Work instructions:
Please copy the data below exactly; none of the pictures in it belong in the copy.

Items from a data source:
##########

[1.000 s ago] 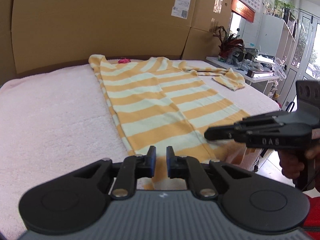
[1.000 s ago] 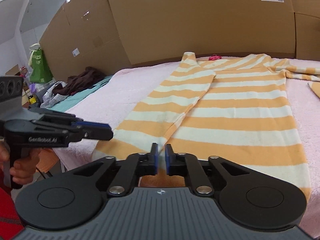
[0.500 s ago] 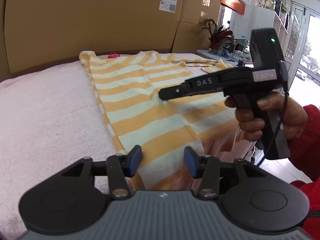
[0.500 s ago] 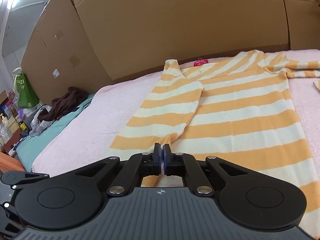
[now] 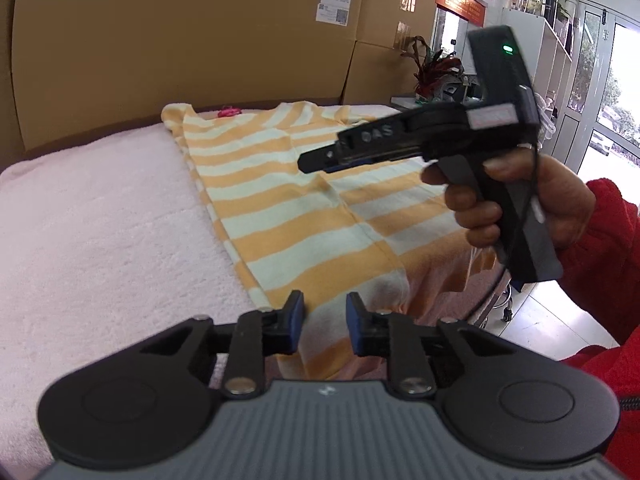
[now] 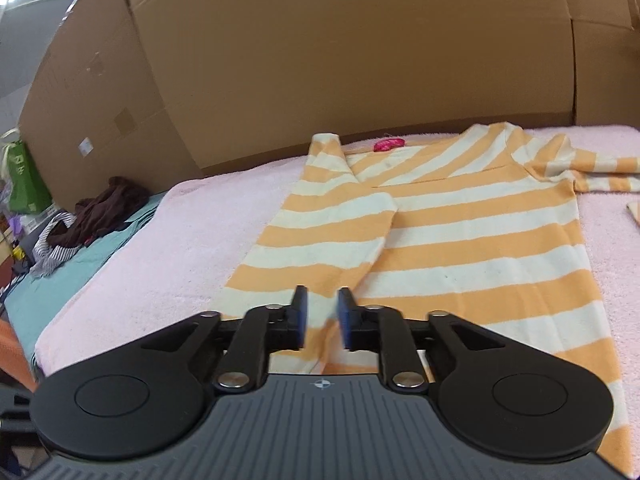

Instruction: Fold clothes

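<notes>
An orange-and-cream striped sweater (image 6: 460, 248) lies flat on the pink towel-covered bed (image 6: 168, 252), one sleeve folded over its body. Its hem (image 5: 320, 276) reaches the bed's near edge. My left gripper (image 5: 324, 312) hovers just above that hem. Its jaws are closing with a gap still between them, and no cloth is pinched. My right gripper (image 6: 322, 316) hangs over the lower part of the folded sleeve. Its jaws are opening and nothing is held between them. The left wrist view shows the right gripper (image 5: 312, 164) from the side, raised over the sweater in a hand (image 5: 520, 200) with a red sleeve.
Tall cardboard boxes (image 6: 340, 60) wall the far side of the bed. A heap of dark and striped clothes (image 6: 104, 208) lies on a teal sheet at the left. To the right stand a potted plant (image 5: 434, 68), shelves and a glass door, with floor past the bed's edge.
The right gripper rose from low beside the hem to above the sweater, and its shut jaws parted. The left jaws went from nearly shut to wide, then narrowed.
</notes>
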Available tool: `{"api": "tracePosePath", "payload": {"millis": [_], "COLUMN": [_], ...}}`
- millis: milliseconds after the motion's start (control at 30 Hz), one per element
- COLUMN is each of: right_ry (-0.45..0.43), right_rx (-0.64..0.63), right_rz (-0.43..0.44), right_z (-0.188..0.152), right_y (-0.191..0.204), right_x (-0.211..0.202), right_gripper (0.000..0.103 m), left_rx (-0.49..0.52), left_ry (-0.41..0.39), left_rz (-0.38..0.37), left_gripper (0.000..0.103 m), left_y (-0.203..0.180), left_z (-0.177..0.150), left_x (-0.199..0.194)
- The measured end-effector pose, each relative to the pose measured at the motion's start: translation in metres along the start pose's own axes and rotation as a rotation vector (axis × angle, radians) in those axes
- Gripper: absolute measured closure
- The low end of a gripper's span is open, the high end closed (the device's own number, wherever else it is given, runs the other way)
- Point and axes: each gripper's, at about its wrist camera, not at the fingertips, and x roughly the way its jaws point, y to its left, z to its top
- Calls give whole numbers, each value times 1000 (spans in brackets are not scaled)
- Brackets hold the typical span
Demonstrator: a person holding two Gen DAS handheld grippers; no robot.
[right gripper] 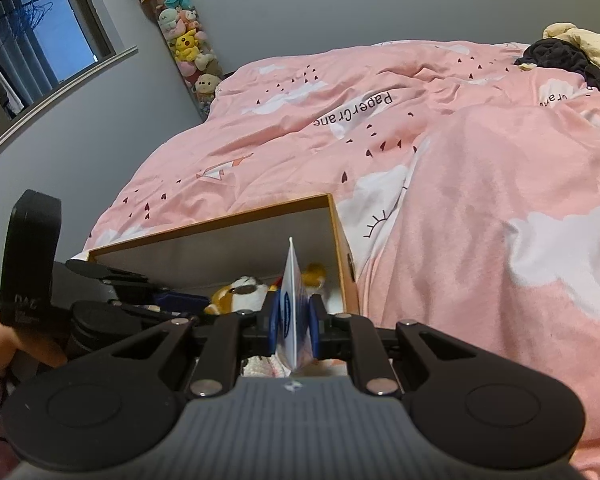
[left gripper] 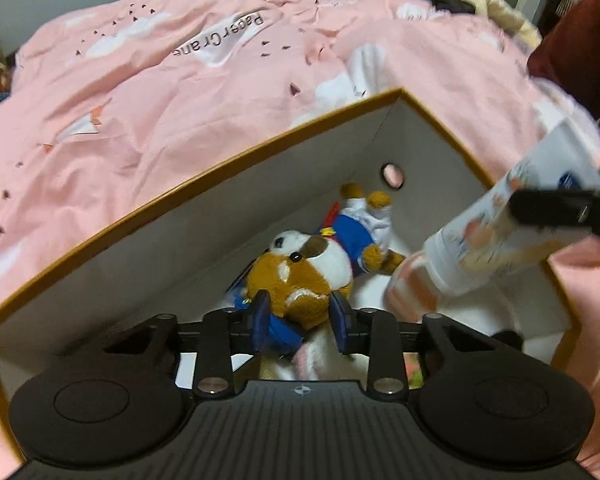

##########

Expected output:
[1.000 s ago] 
[1.000 s ago] 
[0.500 s ago] 
[0.500 s ago] 
[now] 
[now] 

Instruction: Fold clothes

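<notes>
An orange-and-cream striped sweater (image 6: 460, 248) lies flat on the pink towel-covered bed (image 6: 168, 252), one sleeve folded over its body. Its hem (image 5: 320, 276) reaches the bed's near edge. My left gripper (image 5: 324, 312) hovers just above that hem. Its jaws are closing with a gap still between them, and no cloth is pinched. My right gripper (image 6: 322, 316) hangs over the lower part of the folded sleeve. Its jaws are opening and nothing is held between them. The left wrist view shows the right gripper (image 5: 312, 164) from the side, raised over the sweater in a hand (image 5: 520, 200) with a red sleeve.
Tall cardboard boxes (image 6: 340, 60) wall the far side of the bed. A heap of dark and striped clothes (image 6: 104, 208) lies on a teal sheet at the left. To the right stand a potted plant (image 5: 434, 68), shelves and a glass door, with floor past the bed's edge.
The right gripper rose from low beside the hem to above the sweater, and its shut jaws parted. The left jaws went from nearly shut to wide, then narrowed.
</notes>
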Available tool: `{"api": "tracePosePath", "payload": {"millis": [_], "COLUMN": [_], ...}}`
- millis: milliseconds after the motion's start (control at 30 Hz), one per element
- COLUMN is each of: right_ry (-0.45..0.43), right_rx (-0.64..0.63), right_rz (-0.43..0.44), right_z (-0.188..0.152), right_y (-0.191..0.204), right_x (-0.211..0.202), right_gripper (0.000..0.103 m), left_rx (-0.49..0.52), left_ry (-0.41..0.39), left_rz (-0.38..0.37), left_gripper (0.000..0.103 m), left_y (-0.203..0.180), left_z (-0.177..0.150), left_x (-0.199..0.194)
- The measured end-effector pose, each relative to the pose measured at the motion's start: translation in metres along the start pose's own axes and rotation as a rotation vector (axis × angle, radians) in those axes
- Gripper: absolute measured closure
- The low end of a gripper's span is open, the high end closed (the device's own number, wherever else it is given, runs the other way)
- Point and axes: each gripper's, at about its wrist camera, not at the fingertips, and x roughly the way its jaws point, y to its left, z to its top
- Calls give whole numbers, each value times 1000 (spans in brackets are not scaled)
- Brackets hold the typical span
Demonstrator: a person holding two Gen DAS handheld grippers; no robot.
[right gripper] 
[left gripper] 

No more work remains in this exercise.